Region | Palestinian Territories

Lawsuit brings murky Israeli land deals to light

offers a rare glimpse into the bureaucratic smoke screen that helps ensure a strong Jewish presence on lands claimed by the Palestinians for a future state.

  • AP
  • Published: 21:59 June 21, 2009
  • Gulf News

Ofra Colony, West Bank: It reads like a standard real estate contract between a Zionist institution and an Israeli couple.

But it offers a rare glimpse into the bureaucratic smoke screen that helps ensure a strong Jewish presence on lands claimed by the Palestinians for a future state.

The document, which surfaced in a case before Israel's Supreme Court, shows that the World Zionist Organisation (WZO), acting as an agent of the Israeli government, took private Palestinian land in the West Bank and gave it to Jewish colonists, even though the state itself had ordered the property declared off-limits to colonisation.

The affair points to a chaotic mix of a government at odds with itself and involved in murky real estate deals fronted by one of the Zionist movement's most respected organisations.
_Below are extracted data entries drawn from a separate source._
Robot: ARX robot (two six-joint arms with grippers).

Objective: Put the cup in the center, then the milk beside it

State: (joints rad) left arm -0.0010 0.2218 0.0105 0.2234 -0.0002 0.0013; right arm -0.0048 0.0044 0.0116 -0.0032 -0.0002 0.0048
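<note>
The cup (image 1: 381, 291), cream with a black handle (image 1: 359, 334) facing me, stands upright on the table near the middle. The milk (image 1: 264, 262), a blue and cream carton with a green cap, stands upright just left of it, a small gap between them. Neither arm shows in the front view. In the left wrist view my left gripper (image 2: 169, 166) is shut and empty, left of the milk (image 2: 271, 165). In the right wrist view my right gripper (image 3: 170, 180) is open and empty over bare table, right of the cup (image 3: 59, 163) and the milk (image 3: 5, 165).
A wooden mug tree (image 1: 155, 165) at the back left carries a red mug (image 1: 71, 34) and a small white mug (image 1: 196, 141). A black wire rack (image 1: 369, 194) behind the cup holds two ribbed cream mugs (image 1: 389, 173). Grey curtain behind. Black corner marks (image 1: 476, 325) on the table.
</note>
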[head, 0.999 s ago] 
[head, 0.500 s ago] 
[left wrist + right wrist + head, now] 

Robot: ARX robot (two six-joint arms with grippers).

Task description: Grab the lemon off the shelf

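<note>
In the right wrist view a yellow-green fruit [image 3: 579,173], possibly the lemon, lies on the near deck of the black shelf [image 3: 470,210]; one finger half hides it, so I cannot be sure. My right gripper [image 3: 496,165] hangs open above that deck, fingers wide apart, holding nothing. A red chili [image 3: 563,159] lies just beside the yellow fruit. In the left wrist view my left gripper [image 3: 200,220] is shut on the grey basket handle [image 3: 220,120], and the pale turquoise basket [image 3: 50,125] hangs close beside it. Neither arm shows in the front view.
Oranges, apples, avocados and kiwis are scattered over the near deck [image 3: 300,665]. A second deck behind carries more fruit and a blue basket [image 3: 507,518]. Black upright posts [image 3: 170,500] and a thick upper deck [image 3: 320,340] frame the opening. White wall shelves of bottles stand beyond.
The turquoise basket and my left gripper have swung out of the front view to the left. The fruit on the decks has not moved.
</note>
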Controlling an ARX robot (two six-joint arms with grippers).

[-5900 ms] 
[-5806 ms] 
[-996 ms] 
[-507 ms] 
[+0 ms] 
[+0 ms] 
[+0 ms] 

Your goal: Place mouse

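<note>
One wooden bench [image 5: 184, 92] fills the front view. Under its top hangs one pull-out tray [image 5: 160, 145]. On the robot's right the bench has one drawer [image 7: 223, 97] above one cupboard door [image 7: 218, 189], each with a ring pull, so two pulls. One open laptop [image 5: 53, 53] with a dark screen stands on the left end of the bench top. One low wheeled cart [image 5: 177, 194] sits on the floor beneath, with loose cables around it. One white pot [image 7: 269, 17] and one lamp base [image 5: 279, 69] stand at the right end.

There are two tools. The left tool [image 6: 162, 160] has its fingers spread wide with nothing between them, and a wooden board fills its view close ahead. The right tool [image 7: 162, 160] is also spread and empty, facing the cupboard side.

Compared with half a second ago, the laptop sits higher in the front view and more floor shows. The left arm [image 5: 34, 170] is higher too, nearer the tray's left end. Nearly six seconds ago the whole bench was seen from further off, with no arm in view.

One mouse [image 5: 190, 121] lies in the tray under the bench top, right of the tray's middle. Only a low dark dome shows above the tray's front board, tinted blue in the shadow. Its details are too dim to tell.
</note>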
It's not the first time such land deals have come under fire, but in the year since the case went to court, the political context has been overturned.

US President Barack Obama, in a departure from Bush administration policy, is pressing for a complete freeze in colony development as a prelude to a new push for Mideast peace.

The contract authorised Netzach and Esther Brodt, a couple in their early 20s, to lease land in the colony of Ofra where their home and eight others are in contention.

When Israeli human rights groups and Palestinians who claim to own the land went to the Supreme Court to get the houses torn down, they went with the knowledge that demolition orders had been issued against construction at the site.

The court gave the state two weeks to explain itself, during which time the colonists hastily completed construction of the homes. Then, in another reversal, the Defence Ministry froze the demolition plan, and left the case no closer to resolution.

After Israel occupied the West Bank, Gaza Strip, east Jerusalem and the Golan Heights in the 1967 war, the government began settling Jews in the captured territories.

To avoid complications stemming from international law, it turned to the WZO, setting up a special colony division not technically part of the government but entirely funded by it. The manoeuvre has served to cloud the issues and confuse the finger-pointing when uncomfortable questions arise.

Such questions had already arisen in 2005, when a government-commissioned report accused the colony division of complicity in diverting funds and confiscating West Bank land to put up some of the more than 100 "outposts"- small wildcat colonies - that colonists have built, some on privately held Palestinian land.

They had no government sanction, yet a slew of former cabinet ministers, colony leaders and lawmakers have confirmed that they went up with the full knowledge of the state, and their removal is viewed by the US and others as a first step toward a broader rollback of colony expansion in the West Bank.

The case before the Supreme Court involves not a flimsy "outpost," but Ofra, a full-blown colony of 3,000 Jews, 24 kilometres north of occupied Jerusalem.

Yesh Din, one of the Israeli rights groups that went to court, says the land was stolen.

"It's like I was going to sell a house that didn't belong to me," said Dror Etkes, Yesh Din's colony expert. "It's an international organisation that is, simply put, stealing land."